FILE - Police stand guard as farmers hired to uproot coca shrubs work as part of a manual eradication program in San Miguel, Colombia.
FILE - Police stand guard as farmers hired to uproot coca shrubs work as part of a manual eradication program in San Miguel, Colombia.

Cultivation of the leaf used to make cocaine skyrocketed last year in Colombia, according to a new White House report that's likely to pressure authorities in the South American country to preserve a threatened U.S. aerial eradication program at the heart of the drug war.

After six straight years of declining or steady production, the amount of land under coca cultivation in Colombia jumped 39 percent in 2014 to 112,000 hectares (about 276,000 acres), according to the Office of National Drug Control Policy.
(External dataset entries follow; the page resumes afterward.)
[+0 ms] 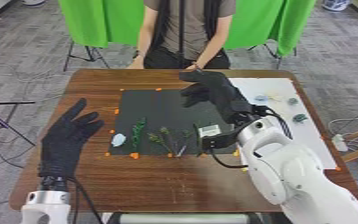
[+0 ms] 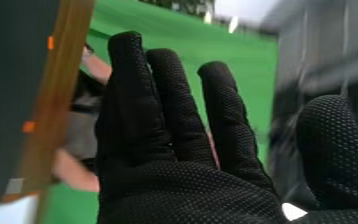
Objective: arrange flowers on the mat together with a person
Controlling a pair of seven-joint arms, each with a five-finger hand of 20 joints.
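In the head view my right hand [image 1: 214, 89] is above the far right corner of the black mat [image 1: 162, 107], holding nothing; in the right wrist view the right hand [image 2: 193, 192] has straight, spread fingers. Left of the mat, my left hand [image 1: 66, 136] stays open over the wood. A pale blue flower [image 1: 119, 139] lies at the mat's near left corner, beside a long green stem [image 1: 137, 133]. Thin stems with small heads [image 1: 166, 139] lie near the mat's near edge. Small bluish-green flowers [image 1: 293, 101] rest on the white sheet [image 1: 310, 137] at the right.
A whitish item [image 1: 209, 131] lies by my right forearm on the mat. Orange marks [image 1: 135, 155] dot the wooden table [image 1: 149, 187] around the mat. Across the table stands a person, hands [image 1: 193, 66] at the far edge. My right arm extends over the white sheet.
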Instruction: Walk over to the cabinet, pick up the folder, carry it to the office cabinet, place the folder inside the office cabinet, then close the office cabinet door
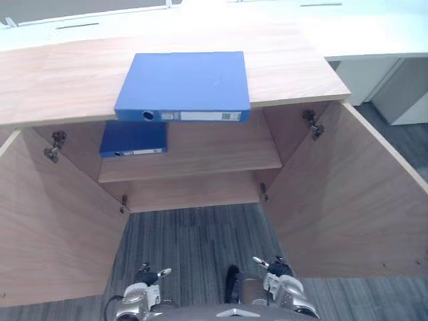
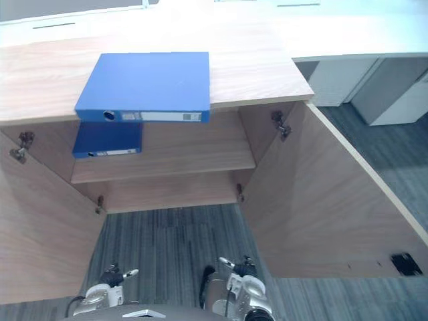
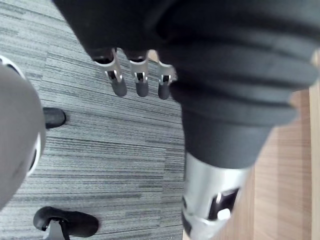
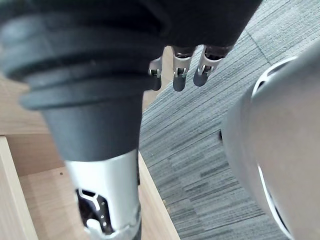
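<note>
Standing before the open cabinet (image 1: pixel 67 80), I let my left hand (image 3: pixel 141 82) and right hand (image 4: pixel 179 75) hang low over the grey carpet (image 1: pixel 194 234), fingers loose and nearly straight, holding nothing. The blue folder (image 1: pixel 184 83) lies flat on the cabinet's wooden top, spine toward me and jutting slightly past the front edge. A darker blue folder (image 1: pixel 134 139) rests on the shelf (image 1: pixel 214 150) inside, toward my left. The left door (image 1: pixel 47 227) and right door (image 1: pixel 341 200) stand wide open.
</note>
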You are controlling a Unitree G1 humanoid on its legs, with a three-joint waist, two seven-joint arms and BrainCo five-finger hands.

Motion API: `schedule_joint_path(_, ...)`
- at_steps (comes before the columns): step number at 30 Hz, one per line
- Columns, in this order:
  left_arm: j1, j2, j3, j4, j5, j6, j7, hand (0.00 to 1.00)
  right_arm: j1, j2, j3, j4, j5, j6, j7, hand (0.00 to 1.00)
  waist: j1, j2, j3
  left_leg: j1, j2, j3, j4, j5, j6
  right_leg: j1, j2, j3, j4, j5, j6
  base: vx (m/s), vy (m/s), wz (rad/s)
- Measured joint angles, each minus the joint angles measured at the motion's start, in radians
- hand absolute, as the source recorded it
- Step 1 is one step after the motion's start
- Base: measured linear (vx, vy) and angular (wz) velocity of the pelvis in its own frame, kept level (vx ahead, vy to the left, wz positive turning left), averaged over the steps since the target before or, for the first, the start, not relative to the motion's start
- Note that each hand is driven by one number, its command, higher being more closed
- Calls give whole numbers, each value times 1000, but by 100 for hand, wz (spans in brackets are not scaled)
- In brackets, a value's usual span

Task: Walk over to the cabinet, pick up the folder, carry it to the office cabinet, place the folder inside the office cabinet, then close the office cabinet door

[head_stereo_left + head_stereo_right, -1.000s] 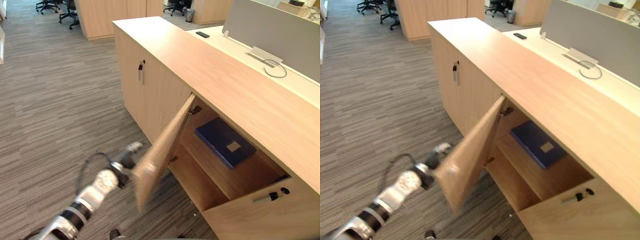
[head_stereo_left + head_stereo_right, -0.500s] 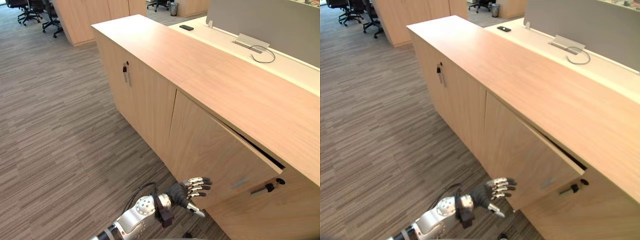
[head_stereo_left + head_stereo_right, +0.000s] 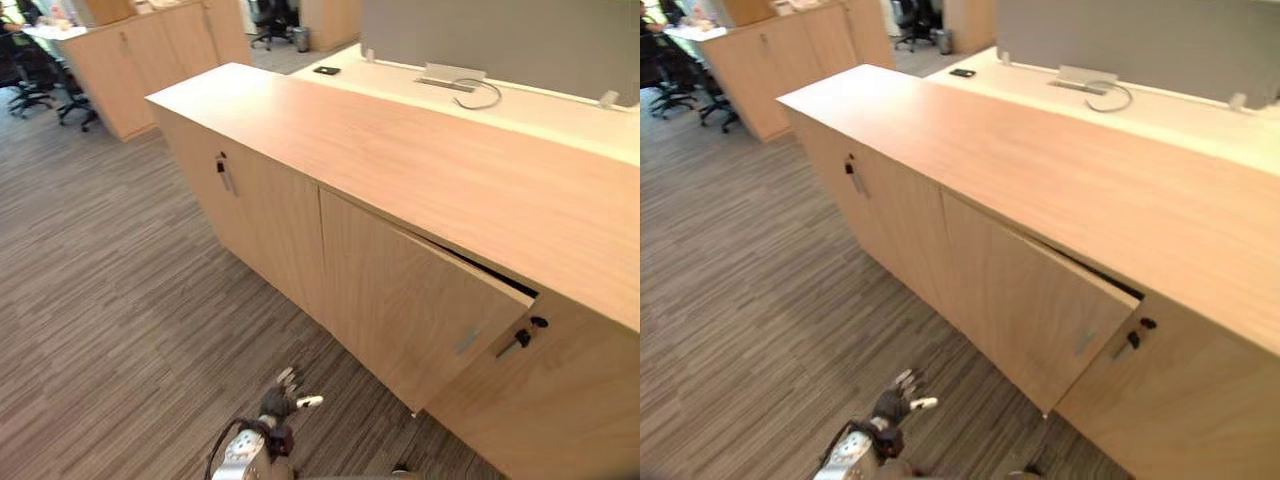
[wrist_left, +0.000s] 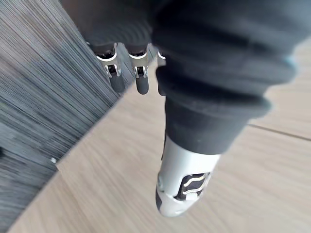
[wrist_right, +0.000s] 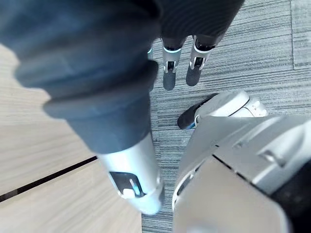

Potential cocaine production based on average crop yields jumped 32 percent to 245 metric tons.

The U.S. government uses satellites to annually survey the amount of land planted with the illicit leaf in the Andean nations of Bolivia, Colombia and Peru, where it is grown.

The report is usually published later in the summer but the Drug Czar's office released partial numbers for Colombia on its website Monday after some of the key findings were leaked to local media over the weekend. Their release comes as Colombians are increasingly turning against the U.S.-led aerial program that is credited with spraying more than 4 million acres of coca crops over the past two decades.

Colombia's Health Ministry last month recommended suspending the fumigation program after the World Health Organization's research arm reclassified the herbicide glyphosate used to spray coca as a carcinogen. A decision could come as early as this month when policy makers gather in Bogota for a key meeting to debate the future of Colombia's anti-narcotics strategy.

“It's no accident this was released just as the fumigation program is on the edge of being suspended,” said Adam Isacson, a veteran analyst of Colombia's conflict at the Washington Office on Latin America. “The U.S. is probably doing all it can to avoid that outcome.”

To be sure, several anti-narcotics officials from Colombia and the U.S. stand by the program, saying there's an even greater risk to farmers' health and the environment if cocaine production reliant on hazardous chemicals were to proliferate unchecked. Coca production in Colombia peaked at over 169,000 hectares (about 417,000 acres) in 2001, as the U.S. was embarking on a military program to restrict the flow of cocaine.

President Juan Manuel Santos has yet to make his views known.

The White House attributed the surprise jump to increased cultivation in areas off limits to U.S.-backed aerial eradication. Overall, forced manual and aerial eradication efforts have fallen sharply since 2012, when Santos embarked on peace talks with rebels who depend on the drug trade to fund their insurgency.

A State Department official, speaking on condition of anonymity, called the increase in coca production “unfortunate and concerning” but expressed confidence that Colombia's strong commitment to fighting trafficking will allow it and the U.S. to reverse the trend.

Colombia's Justice Minister Yesid Reyes said the report should generate some much-needed reflection.

“Although we've had a lot of success, the anti-drug policy needs to change because it's demonstrated not to be as efficient as we'd like,” Reyes told journalists in Washington, where he traveled to explain to U.S. officials the scope of the fumigation program's review.